Open PHACTS nanopublications published in Nature Genetics
30 May 2011
Researchers from the Open PHACTS project have published a paper in Nature Genetics that proposes representing data and assertions in the form of nanopublications.
The nanopublication is the smallest unit of publication and is essentially a single assertion and its associated data and material. According to the team, using nanopublications will make it easier to place a value on data, support research by tapping into vast, interoperable reserves of information, and also make it easier for scientists and others to follow up individual assertions or develop hypotheses.

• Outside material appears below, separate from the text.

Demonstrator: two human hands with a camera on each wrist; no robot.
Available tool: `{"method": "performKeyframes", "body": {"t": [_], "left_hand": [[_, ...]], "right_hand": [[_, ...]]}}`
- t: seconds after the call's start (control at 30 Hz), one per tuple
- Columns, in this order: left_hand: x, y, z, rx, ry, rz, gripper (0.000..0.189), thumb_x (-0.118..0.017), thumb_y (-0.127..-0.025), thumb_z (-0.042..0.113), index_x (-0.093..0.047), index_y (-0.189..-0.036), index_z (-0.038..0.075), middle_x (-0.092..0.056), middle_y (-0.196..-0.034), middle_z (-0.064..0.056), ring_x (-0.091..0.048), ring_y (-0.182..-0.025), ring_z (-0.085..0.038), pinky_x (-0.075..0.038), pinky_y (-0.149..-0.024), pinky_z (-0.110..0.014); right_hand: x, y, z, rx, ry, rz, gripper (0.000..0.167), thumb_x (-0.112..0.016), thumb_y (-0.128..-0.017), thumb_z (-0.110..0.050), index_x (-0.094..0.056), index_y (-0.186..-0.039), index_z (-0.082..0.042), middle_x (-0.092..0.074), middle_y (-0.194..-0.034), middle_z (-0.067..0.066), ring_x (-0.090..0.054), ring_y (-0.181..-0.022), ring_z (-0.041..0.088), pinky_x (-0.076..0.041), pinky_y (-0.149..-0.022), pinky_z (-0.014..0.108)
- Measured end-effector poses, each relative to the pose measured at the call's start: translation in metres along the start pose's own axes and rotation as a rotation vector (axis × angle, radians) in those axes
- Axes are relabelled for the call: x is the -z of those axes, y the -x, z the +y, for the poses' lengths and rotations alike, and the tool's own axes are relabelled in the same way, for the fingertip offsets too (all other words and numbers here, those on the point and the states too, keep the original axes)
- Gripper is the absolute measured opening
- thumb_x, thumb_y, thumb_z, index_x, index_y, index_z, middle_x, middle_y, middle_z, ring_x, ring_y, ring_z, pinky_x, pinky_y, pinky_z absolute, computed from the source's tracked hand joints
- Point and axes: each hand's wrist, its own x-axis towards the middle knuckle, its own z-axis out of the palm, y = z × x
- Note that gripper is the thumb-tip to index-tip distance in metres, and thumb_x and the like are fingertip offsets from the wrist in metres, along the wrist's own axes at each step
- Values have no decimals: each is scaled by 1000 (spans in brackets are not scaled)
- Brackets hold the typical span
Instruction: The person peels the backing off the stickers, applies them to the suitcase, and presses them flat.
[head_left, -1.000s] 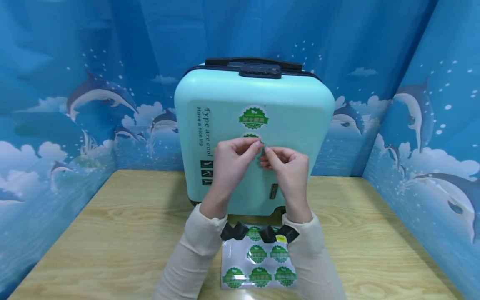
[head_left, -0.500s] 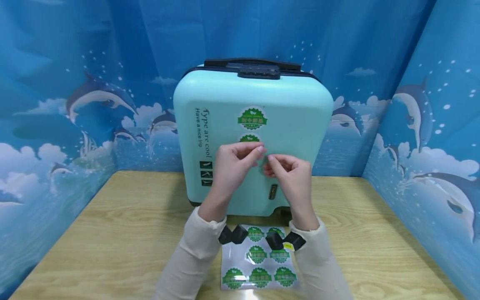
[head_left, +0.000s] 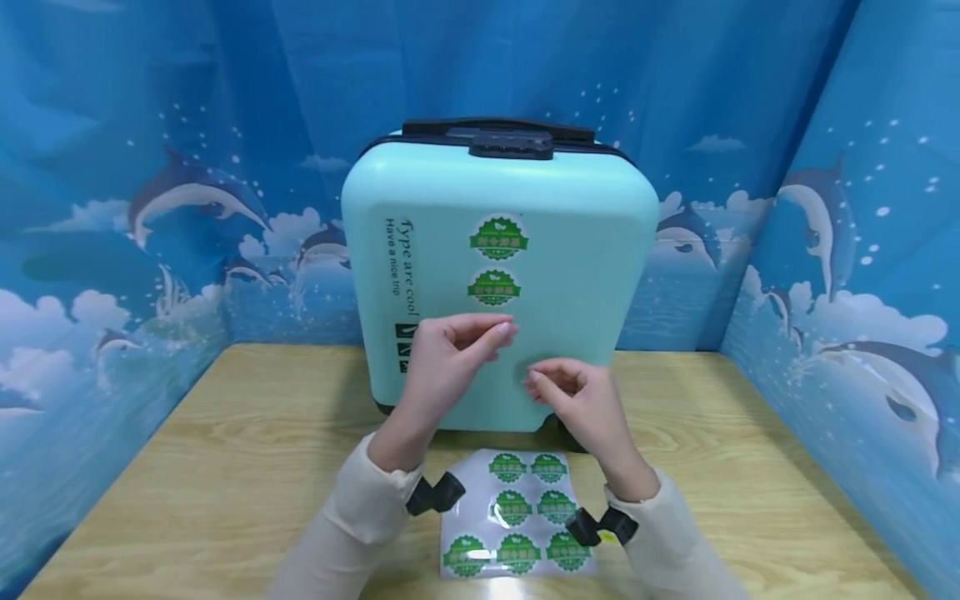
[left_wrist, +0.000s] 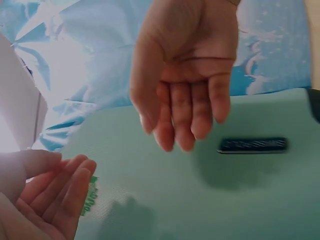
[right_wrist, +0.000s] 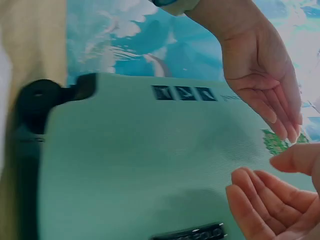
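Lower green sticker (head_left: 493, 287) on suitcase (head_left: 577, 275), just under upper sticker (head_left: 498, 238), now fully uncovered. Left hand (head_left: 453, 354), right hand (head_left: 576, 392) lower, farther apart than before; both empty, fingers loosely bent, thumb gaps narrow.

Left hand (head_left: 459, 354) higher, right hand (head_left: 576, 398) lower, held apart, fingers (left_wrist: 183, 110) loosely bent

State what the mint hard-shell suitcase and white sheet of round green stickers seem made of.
Mint hard-shell suitcase: probably moulded plastic, satin; its rounded form catches soft highlights. White sheet of round green stickers: coated paper or plastic film, unclear which; bright glare shows gloss.
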Motion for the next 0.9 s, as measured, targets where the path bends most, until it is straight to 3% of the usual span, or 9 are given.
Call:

Open PHACTS will test the nanopublication concept to create an Open Pharmacological Space (OPS). In the OPS, a layer of data and text extraction methods is placed over existing data of different kinds (e.g. rough data, processed datasets and literature). The methods allow close to real time updates of nanopublications from these databases and make them publicly available via the OPS, but do not interfere with local database management.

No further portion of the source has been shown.